WORK REQUIRED
The records below should be copied in full, exactly as shown.

Dataset entries
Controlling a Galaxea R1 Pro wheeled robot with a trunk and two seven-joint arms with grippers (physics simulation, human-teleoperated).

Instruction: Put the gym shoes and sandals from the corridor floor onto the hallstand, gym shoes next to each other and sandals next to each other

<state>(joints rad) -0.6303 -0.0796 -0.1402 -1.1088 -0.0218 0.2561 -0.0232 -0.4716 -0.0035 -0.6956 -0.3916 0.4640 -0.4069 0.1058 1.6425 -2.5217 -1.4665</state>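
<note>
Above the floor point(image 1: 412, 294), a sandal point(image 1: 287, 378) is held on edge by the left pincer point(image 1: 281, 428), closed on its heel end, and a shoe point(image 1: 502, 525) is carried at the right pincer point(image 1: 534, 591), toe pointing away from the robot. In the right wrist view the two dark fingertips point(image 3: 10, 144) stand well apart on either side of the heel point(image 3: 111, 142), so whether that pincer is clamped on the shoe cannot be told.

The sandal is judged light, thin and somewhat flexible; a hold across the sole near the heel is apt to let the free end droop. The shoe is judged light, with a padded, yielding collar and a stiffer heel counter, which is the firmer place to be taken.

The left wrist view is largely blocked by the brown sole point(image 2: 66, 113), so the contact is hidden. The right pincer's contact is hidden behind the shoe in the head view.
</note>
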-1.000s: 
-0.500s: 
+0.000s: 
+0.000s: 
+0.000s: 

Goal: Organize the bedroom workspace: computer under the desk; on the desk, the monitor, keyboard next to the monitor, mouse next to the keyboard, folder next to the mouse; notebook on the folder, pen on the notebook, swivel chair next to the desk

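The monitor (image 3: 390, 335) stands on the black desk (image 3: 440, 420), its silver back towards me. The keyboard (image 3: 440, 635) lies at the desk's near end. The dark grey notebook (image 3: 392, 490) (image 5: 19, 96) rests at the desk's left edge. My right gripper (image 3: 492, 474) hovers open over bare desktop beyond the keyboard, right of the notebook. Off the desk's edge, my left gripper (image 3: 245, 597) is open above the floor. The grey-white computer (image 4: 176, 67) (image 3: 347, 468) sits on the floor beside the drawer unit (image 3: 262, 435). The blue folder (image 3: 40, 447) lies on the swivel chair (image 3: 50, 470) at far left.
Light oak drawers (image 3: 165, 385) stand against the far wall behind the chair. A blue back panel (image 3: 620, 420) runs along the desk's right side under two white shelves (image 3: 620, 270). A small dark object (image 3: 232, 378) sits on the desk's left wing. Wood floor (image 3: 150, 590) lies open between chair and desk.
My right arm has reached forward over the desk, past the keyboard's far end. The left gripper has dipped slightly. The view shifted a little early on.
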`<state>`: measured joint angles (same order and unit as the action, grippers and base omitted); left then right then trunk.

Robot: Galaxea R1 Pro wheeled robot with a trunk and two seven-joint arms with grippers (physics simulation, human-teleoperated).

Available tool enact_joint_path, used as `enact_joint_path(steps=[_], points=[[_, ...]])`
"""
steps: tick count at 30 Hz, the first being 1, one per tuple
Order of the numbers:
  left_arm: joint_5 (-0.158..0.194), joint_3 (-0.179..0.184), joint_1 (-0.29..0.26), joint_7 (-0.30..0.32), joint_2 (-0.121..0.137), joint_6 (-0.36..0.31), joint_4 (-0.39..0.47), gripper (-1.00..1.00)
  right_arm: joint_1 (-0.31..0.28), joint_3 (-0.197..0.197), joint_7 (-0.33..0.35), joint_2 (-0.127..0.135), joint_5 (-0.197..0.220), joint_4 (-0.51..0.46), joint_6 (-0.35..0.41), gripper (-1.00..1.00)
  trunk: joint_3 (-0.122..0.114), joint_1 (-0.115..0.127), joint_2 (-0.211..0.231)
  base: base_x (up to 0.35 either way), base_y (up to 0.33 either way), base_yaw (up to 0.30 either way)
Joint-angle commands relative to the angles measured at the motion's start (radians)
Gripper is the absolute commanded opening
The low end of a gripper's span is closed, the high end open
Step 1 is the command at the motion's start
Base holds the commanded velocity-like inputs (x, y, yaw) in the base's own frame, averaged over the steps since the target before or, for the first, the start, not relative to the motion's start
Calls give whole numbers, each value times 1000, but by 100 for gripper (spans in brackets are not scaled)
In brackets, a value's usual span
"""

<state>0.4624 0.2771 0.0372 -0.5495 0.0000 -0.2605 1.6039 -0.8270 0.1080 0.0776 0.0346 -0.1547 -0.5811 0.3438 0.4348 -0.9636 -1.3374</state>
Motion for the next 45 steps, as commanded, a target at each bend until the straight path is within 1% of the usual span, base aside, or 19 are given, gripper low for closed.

THE ANSWER
Controlling a Galaxea R1 Pro wheeled robot with a trunk and two seven-joint arms with grippers (physics simulation, human-teleoperated).

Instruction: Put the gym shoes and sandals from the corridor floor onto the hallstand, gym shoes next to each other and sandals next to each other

<state>(joints rad) -0.6303 -0.0796 -0.1402 -1.1088 -0.0218 0.2561 -0.0232 -0.4716 -0.0035 -0.6956 -0.3916 0.4640 -0.4069 0.1058 1.6425 -2.5217 -1.4665</state>
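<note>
Above the floor point(image 1: 412, 294), a sandal point(image 1: 287, 378) is held on edge by the left pincer point(image 1: 281, 428), closed on its heel end, and a shoe point(image 1: 502, 525) is carried at the right pincer point(image 1: 534, 591), toe pointing away from the robot. In the right wrist view the two dark fingertips point(image 3: 10, 144) stand well apart on either side of the heel point(image 3: 111, 142), so whether that pincer is clamped on the shoe cannot be told.

The sandal is judged light, thin and somewhat flexible; a hold across the sole near the heel is apt to let the free end droop. The shoe is judged light, with a padded, yielding collar and a stiffer heel counter, which is the firmer place to be taken.

The left wrist view is largely blocked by the brown sole point(image 2: 66, 113), so the contact is hidden. The right pincer's contact is hidden behind the shoe in the head view.
</note>
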-1.000s: 
-0.500s: 
+0.000s: 
+0.000s: 
+0.000s: 

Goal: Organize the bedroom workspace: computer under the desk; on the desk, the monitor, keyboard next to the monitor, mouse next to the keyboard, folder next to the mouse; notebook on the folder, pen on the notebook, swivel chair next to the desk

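The monitor (image 3: 390, 335) stands on the black desk (image 3: 440, 420), its silver back towards me. The keyboard (image 3: 440, 635) lies at the desk's near end. The dark grey notebook (image 3: 392, 490) (image 5: 19, 96) rests at the desk's left edge. My right gripper (image 3: 492, 474) hovers open over bare desktop beyond the keyboard, right of the notebook. Off the desk's edge, my left gripper (image 3: 245, 597) is open above the floor. The grey-white computer (image 4: 176, 67) (image 3: 347, 468) sits on the floor beside the drawer unit (image 3: 262, 435). The blue folder (image 3: 40, 447) lies on the swivel chair (image 3: 50, 470) at far left.
Light oak drawers (image 3: 165, 385) stand against the far wall behind the chair. A blue back panel (image 3: 620, 420) runs along the desk's right side under two white shelves (image 3: 620, 270). A small dark object (image 3: 232, 378) sits on the desk's left wing. Wood floor (image 3: 150, 590) lies open between chair and desk.
My right arm has reached forward over the desk, past the keyboard's far end. The left gripper has dipped slightly. The view shifted a little early on.
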`<state>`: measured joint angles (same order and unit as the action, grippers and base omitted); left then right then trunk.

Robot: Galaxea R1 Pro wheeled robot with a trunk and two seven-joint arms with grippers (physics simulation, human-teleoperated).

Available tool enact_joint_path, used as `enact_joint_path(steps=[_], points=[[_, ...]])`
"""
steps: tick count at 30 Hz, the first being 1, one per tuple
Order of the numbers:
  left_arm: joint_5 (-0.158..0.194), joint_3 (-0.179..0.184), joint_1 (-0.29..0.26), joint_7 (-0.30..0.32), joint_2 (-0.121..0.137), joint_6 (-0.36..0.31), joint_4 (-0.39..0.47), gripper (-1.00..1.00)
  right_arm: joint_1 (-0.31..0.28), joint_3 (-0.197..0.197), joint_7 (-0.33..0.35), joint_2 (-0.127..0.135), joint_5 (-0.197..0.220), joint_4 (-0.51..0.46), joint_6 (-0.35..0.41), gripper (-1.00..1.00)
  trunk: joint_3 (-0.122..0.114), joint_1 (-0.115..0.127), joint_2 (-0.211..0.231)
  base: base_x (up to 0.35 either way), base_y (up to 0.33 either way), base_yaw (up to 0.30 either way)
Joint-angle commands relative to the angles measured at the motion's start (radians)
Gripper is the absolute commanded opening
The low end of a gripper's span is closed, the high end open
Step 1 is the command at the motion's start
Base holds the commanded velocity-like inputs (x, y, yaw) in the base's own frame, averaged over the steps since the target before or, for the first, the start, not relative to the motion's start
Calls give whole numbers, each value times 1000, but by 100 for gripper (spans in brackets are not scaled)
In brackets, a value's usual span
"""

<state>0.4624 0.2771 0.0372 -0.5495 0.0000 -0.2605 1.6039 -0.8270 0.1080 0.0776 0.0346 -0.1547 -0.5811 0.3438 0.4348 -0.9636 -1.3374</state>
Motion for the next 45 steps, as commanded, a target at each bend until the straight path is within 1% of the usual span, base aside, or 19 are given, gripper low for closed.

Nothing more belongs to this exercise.